By the year 2020, six terabytes of data will be on file for each of us – that’s the text equivalent of three million books for every person on earth! And yet, only three percent of the data is indexed and can therefore be found in the World Wide Web. Even less of the data is being analyzed.
Big data delivers the technologies to record, store, and analyze these huge and more importantly unstructured masses of data and to present the results in usable ways. But since data in itself is not useful for anything, it has to be turned into information. Big Data has to become smart data before concrete action recommendations can be derived from the data pool.
In order to properly analyze large amounts of data, you have to understand it – meaning you need to know where the data comes from and what the context is, for instance how the devices and systems work and which sensory and measuring technologies are used to extract useful data. The crucial factor here is not necessarily the “mass” (big), but the “valuable content” (smart). In the future, smart data will answer not only the question “What is happening in my system right now?” but also "Why is it happening?” or even “What is going to happen next and what should we do?"
When it comes to smart data, ISB favors an approach by which a functioning solution is implemented with manageable effort – initially limited to one business domain. This matches a general trend in software development, moving away from rigid waterfall models and toward agile approaches. This way, the overall success of a project can be verified at an early stage by means of partial successes. Based on assessable partial results, important detail decisions can be improved and lead to a better overall result.
We start the project with the following questions:
- What concrete information does the domain need?
- What is the right size for the first pitch?
- What is the company's maturity level regading big data/ smart data?
- What is a suitable starting point for the project?
The advantages of this approach are clear: specific questions within a domain are more sharply defined. There is common understanding of the problems.
For many years, CONET ISB’s activities have focused on the automotive aftermarket sector. Our customers’ expertise perfectly complements our deep understanding of the challenges in this market segment. In addition, we have worked with the Research Center for Information Technology (FZI) for many years. The cooperation ensures that we always use the latest research findings in our projects.
The following is an example scenario in the aftermarket sector which illustrates how smart data can break new ground to provide entirely new insights.
A key concept in the scenario is that of domain-specific ontologies, formally structured representations of specialist terms with their references and rules.
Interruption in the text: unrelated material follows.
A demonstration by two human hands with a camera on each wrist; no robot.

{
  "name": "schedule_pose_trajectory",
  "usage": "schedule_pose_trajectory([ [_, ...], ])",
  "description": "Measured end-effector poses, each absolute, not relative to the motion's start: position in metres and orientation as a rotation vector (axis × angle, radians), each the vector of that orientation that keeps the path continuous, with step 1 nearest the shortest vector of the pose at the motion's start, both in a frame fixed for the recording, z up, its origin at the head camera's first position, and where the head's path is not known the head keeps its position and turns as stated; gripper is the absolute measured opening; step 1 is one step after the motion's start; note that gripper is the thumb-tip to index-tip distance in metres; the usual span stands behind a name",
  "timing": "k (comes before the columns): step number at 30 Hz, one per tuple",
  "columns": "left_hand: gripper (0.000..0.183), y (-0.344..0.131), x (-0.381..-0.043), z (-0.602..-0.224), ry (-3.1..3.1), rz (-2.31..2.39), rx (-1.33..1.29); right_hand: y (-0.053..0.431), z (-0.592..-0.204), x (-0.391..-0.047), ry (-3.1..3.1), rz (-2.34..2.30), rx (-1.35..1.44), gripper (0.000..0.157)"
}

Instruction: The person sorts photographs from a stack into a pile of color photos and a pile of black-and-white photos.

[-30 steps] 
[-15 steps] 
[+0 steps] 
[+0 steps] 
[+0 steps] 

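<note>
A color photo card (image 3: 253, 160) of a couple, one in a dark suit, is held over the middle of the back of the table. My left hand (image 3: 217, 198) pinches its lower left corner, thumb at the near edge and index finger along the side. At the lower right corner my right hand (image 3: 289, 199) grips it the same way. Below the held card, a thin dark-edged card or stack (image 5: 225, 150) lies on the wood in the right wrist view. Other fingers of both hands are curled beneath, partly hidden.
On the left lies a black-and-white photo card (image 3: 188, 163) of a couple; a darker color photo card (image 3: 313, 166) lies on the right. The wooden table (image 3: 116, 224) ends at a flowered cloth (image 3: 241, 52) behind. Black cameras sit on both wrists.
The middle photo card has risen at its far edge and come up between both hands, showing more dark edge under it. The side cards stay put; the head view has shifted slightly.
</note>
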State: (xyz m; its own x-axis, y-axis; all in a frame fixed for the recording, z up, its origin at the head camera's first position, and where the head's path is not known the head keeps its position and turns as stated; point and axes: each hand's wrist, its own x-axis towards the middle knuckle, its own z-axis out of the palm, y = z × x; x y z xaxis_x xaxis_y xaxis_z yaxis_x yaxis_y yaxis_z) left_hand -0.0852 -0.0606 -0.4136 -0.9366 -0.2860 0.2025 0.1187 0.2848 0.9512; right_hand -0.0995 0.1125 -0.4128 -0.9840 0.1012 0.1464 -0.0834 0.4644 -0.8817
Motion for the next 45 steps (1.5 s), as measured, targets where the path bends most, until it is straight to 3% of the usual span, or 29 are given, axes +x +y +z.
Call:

These express the semantic connections within the domain. In our approach, we use domain-specific ontologies to represent knowledge that is dynamically attributed to the objects of the ontology from various sources.
Specialist systems usually work with a structured model that satisfies a domain-specific ontology. Recording and maintaining data in these systems takes a great deal of effort and discipline. Big data, on the other hand, is generated in more heterogeneous, sometimes unstructured ways. Examples of such information are the many publications on the internet on various topics, which are often only available in unstructured texts.
In our scenario, we want to help our customer to bridge the gap between the structured and the unstructured world using the methods of smart data. The essential added value of our smart data approach lies in the fact that incoming data does not have to be forced into a rigid data model before usable information can be extracted. Rather, its informational content is dynamically and continuously integrated into the existing knowledge base, as the diagram illustrates.
Internet forums, blogs, or editorial publications provide a wealth of information that can prompt action if recognized early. The semantic linkage of various data sources with our smart data approach opens up new insights that would not be recognized without such an approach.
In forums, for instance, quality issues of our customers’ products are discussed, trends in the aftermarket business are illuminated, or new market developments are described and discussed. We automatically search for this information and augment the structured data of the customer portals and applications with this current information from the internet.
The goal is to use smart data technologies to identify statements and opinions published on the web nearly in real time, to add them to the customer’s master data, and thus offer more information and provide a solid basis for decisions. Other information sources such as sensor networks or data from existing white paper can also be integrated. In keeping with our approach, however, this should occur in stages and based on the experience of initial simple stages.
This use of current, unstructured internet data gives our customers a temporal lead and the possibility to be pro-active early instead of just reacting. The customer’s scope of action can be better exploited. More efficient and more economical solutions become possible, providing a competitive advantage.